Hannibal was stumped for a moment, then shrugged. "What's the difference? We got orders to go grab that info, so we go grab that info."

Right. There was an undisputable point.

"Can we move on then?" Hannibal asked irritably and went on to do just that. "Right. Face, you take post here." He pointed at a small rectangle on the map.

Face looked. "A shed?" He said testily. "Must I?"

"We need a man in there to overlook the scene."

"So, put BA in the shed, and..."

"Can't, I need BA here, next to me." Hannibal pointed at a piece of road. "Plus, you missed the keyword, Lieutenant: overlook. That makes it your job, you're the one with the sniper-eyes."

Face grimaced at the word. "I failed sniper-training," he pointed out.

"Only because you chose to," Hannibal countered.

"Yeah, well." Face couldn't argue with that, he _had_ messed it up on purpose. But to know that he killed with pretty much every bullet he fired - no. As a regular grunt he could tell himself that most of his bullets missed their target, and he found that that did wonders for his peace of mind.

"So you are here," Hannibal repeated, and pointing at the rectangle on the map with more emphasis than the first time.

"How about Murdock, Murdock has good eyes," Face was not going to just give up.

"Too far from the chopper," Murdock answered instead of Hannibal. "This is the only sensible place to put the chopper down." He pointed at a tiny clearing in a small extention of the nearby wood. "Too far from where the action's gonna be."

Hannibal smiled at him proudly.

"Fine, me and the shed it is," Face sourly accepted his fate.

* * *

Murdock landed the chopper in the appointed clearing, and while it had already looked tiny on the map, in reality it was virtually non-existent.

"Job very well done, Captain," Hannibal commended and hopped off the chopper. He clearly had missed being on missions, proper missions.

"Hannibal, you know I still don't like this plan much," Face complained, following Hannibal out.

"What exactly don't you like about it?" Hannibal asked lightly.

"All of it?" Face asked back.

"But it's a perfect plan, what can possibly go wrong?" And he had the audacity to even wiggle his eyebrows at him.

"I just don't like this mission, ok? Who tells us this isn't a trap? I mean, if this information is so tremendously secret, why don't they just fly it over? Would be a lot faster."

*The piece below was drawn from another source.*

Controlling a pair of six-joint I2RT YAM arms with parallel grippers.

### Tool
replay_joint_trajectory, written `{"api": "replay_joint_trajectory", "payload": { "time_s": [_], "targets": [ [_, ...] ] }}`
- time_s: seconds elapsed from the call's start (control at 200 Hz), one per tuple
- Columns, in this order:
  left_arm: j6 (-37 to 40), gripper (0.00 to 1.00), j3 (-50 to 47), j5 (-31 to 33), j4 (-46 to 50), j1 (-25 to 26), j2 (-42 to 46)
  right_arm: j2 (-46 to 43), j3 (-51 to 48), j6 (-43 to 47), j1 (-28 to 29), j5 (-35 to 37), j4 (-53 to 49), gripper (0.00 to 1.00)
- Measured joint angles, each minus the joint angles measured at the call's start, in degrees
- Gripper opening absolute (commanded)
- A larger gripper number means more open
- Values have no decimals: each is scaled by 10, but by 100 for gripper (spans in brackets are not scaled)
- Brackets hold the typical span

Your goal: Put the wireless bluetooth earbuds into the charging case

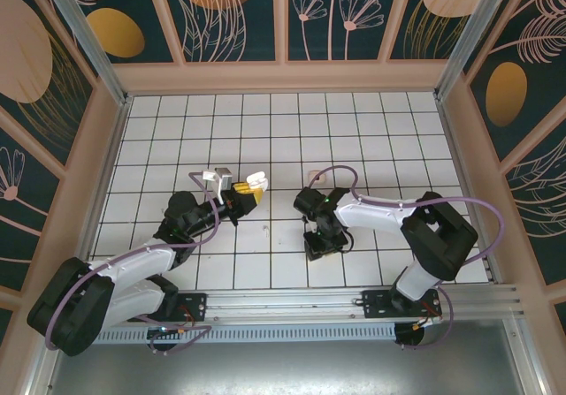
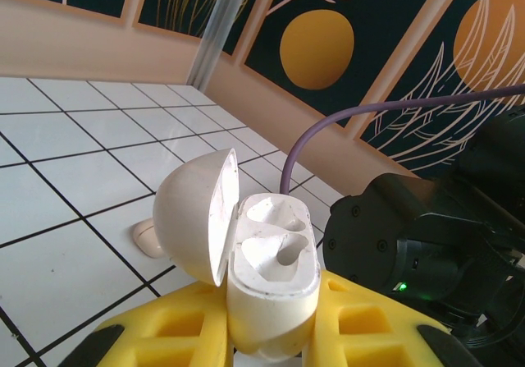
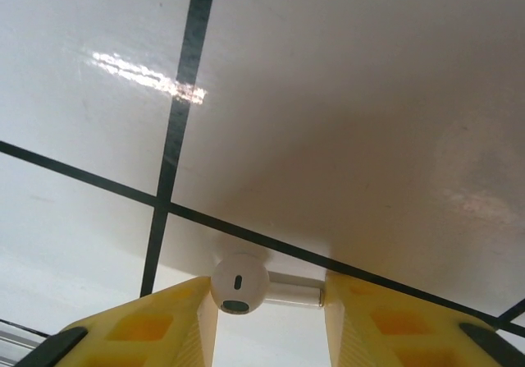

" _Because_ it is so tremendously secret, Face. They're trying to mislead us. – But they didn't count with the A-Team, the best of the best." Hannibal grinned self-satisfied.

"And planes can be shot down," BA contributed.

"Unless I fly them."

BA grunted at Murdock, Hannibal still grinned.

"Still don't like it." Face shook his head in resignation.

"Oh, you're just still miffed I made you take that post."

"It's a shed," Face accused.

"It's a good post, safest post of us all, except maybe for Murdock's."

Face reluctantly nodded his head. "Suppose so," he gave in.

"Good. I trust we're done griping? Fine, then can we finally get to doing this mission." Hannibal shouldered his rifle and set off westward with unnaturally happy determination.

"Man, I hate him when he is like that," BA said softly.

"You're not the only one," Face agreed, then shouldered his own rifle and followed Hannibal through the underbrush.

Their paths parted half an hour after leaving the treeline behind. Hannibal and BA went due south, Face made his way north.

About ten minutes later he reached the shed. There were a few bushes around it, and maybe he could hide in those? But no, they were too thin, too risky to stay outside.

Thankfully he still had a few more hours to spare, but sooner or later he would have to hide, and there really wasn't anything but the shed.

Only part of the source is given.